● **Exercise details**: Write out the listing below in its entirety, minus the pictures, without changing a word.

● **Data excerpt**:

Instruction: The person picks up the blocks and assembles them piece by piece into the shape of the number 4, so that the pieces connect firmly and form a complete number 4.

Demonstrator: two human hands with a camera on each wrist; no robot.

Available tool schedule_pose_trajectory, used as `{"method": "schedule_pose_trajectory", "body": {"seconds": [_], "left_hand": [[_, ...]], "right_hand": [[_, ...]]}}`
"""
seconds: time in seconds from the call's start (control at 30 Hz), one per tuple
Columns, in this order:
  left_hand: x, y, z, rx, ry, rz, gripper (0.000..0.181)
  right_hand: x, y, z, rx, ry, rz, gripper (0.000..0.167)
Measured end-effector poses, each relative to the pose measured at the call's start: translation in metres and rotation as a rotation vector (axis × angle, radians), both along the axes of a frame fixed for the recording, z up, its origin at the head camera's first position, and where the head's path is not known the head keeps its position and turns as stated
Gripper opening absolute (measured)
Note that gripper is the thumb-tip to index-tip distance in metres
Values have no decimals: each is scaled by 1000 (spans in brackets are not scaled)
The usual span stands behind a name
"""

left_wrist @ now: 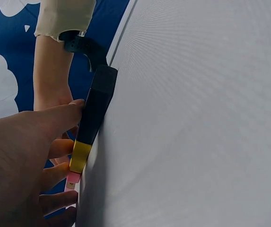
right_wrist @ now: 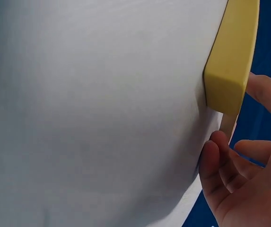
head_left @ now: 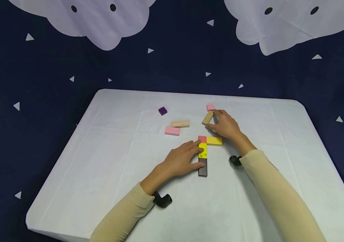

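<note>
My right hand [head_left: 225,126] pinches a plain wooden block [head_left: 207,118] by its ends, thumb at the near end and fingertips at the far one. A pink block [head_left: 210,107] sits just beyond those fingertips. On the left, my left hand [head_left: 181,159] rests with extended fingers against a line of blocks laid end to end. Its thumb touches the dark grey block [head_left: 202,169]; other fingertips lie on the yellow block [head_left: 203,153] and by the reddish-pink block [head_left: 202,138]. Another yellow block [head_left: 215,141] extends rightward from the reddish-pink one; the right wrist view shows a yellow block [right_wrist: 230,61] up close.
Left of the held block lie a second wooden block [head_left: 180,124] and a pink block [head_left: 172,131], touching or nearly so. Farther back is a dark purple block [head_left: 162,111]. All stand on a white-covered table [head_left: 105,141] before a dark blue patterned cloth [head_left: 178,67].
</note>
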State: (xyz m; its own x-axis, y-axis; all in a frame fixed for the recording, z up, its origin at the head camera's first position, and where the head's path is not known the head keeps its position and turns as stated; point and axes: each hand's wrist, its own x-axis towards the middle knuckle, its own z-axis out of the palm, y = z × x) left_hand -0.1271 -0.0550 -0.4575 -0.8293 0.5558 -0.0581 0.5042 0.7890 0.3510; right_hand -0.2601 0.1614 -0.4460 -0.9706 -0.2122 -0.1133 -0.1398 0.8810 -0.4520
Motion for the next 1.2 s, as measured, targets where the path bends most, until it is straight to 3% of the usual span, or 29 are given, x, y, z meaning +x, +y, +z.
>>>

● **Solution to this problem**:
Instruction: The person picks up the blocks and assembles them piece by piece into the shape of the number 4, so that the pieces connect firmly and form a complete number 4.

Demonstrator: two human hands with a camera on each wrist; no robot.

Available tool schedule_pose_trajectory, used as `{"method": "schedule_pose_trajectory", "body": {"seconds": [_], "left_hand": [[_, ...]], "right_hand": [[_, ...]]}}`
"""
seconds: time in seconds from the call's start (control at 30 Hz), one per tuple
Columns, in this order:
  left_hand: x, y, z, rx, ry, rz, gripper (0.000..0.181)
  right_hand: x, y, z, rx, ry, rz, gripper (0.000..0.167)
Measured end-effector poses, each relative to the pose measured at the call's start: translation in metres and rotation as a rotation vector (axis × angle, radians), both along the axes of a frame fixed for the recording, z up, its origin at the head camera's first position, and where the head's path is not known the head keeps its position and turns as stated
Gripper opening absolute (measured)
Note that gripper is the thumb-tip to index-tip distance in metres
Values have no decimals: each is scaled by 1000 (spans in brackets are not scaled)
The usual span stands behind a name
"""

left_wrist @ now: 
right_wrist @ now: 
head_left @ now: 

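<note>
My right hand [head_left: 225,126] pinches a plain wooden block [head_left: 207,118] by its ends, thumb at the near end and fingertips at the far one. A pink block [head_left: 210,107] sits just beyond those fingertips. On the left, my left hand [head_left: 181,159] rests with extended fingers against a line of blocks laid end to end. Its thumb touches the dark grey block [head_left: 202,169]; other fingertips lie on the yellow block [head_left: 203,153] and by the reddish-pink block [head_left: 202,138]. Another yellow block [head_left: 215,141] extends rightward from the reddish-pink one; the right wrist view shows a yellow block [right_wrist: 230,61] up close.
Left of the held block lie a second wooden block [head_left: 180,124] and a pink block [head_left: 172,131], touching or nearly so. Farther back is a dark purple block [head_left: 162,111]. All stand on a white-covered table [head_left: 105,141] before a dark blue patterned cloth [head_left: 178,67].
</note>
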State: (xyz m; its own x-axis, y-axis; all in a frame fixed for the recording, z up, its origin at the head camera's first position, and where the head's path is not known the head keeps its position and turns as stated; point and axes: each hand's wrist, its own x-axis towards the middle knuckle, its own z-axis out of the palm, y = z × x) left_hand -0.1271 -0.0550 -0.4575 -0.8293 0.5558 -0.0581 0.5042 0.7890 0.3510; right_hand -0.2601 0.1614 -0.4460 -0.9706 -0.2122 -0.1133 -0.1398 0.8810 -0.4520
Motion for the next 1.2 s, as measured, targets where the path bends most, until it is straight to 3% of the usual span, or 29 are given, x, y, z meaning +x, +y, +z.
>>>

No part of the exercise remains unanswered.